Parameter Efficient Finetuning for Reducing Activation Density in Transformers
Abstract
Pretrained Language Models (PLMs) have become the de facto starting point for fine-tuning on downstream tasks. However, as model sizes continue to increase, traditional fine-tuning of all parameters becomes challenging. To address this, parameter-efficient fine-tuning (PEFT) methods have gained popularity as a means to adapt PLMs effectively. In parallel, recent studies have revealed the presence of activation sparsity within the intermediate outputs of the MLP blocks in transformers. Low activation density enables efficient model inference on sparsity-aware hardware. Building upon this insight, in this work, we propose a novel density loss that encourages higher activation sparsity (equivalently, lower activation density) in the pre-trained models.

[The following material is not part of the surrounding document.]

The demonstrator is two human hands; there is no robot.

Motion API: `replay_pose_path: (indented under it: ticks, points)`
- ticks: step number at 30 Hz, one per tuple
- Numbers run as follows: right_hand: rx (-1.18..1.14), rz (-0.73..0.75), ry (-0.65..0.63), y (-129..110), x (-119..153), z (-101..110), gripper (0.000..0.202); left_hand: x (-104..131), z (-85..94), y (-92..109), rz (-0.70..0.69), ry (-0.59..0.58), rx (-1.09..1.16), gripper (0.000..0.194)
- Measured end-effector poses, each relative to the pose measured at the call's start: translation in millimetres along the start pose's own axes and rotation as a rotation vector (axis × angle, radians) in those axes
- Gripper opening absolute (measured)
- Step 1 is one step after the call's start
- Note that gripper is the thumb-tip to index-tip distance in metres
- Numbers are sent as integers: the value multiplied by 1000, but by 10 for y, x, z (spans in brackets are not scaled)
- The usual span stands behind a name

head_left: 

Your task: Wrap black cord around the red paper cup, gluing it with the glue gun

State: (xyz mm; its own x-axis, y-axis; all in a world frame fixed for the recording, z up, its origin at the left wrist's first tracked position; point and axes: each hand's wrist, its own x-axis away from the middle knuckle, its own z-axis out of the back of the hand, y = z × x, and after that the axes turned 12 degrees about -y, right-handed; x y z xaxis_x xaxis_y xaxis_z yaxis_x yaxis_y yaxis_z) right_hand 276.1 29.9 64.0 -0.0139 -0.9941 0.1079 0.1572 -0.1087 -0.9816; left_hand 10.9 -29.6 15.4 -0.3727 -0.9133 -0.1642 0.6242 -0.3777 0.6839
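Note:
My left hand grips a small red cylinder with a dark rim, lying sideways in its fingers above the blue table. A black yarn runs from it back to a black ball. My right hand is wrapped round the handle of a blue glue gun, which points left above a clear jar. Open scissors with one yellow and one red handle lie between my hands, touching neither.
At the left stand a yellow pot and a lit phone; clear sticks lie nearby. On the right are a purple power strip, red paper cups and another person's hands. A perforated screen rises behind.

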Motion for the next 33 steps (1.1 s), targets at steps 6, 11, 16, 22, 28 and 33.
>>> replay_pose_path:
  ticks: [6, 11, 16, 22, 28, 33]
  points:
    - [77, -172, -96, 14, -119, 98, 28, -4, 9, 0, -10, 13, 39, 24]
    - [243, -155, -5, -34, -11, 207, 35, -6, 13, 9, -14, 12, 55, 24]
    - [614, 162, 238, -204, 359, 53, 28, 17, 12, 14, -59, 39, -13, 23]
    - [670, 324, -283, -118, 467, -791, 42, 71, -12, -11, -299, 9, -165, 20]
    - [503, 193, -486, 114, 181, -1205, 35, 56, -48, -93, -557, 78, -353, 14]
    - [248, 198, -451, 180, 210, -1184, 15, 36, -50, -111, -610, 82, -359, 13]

In our experiments, we demonstrate the effectiveness of our proposed approach $\textbf{DEFT}$ by employing mainstream PEFT techniques like LoRA, Adapter, Prompt/Prefix Tuning. DEFT consistently achieves substantial reductions in activation density. For example, on the T5-Base model, DEFT leads to reductions of average $\textbf{47.77\%}$ in encoder density and $\textbf{81.82\%}$ in decoder density compared to PEFT. These trends are mirrored across various GeLU activation-based models, including ViT-Base (86M), ViT-Large (307M), RoBERTa-Base (125M), RoBERTa-Large (355M), and GPT2 (117M), with density reductions ranging from $\textbf{29.61\%} to \textbf{56.68\%}$.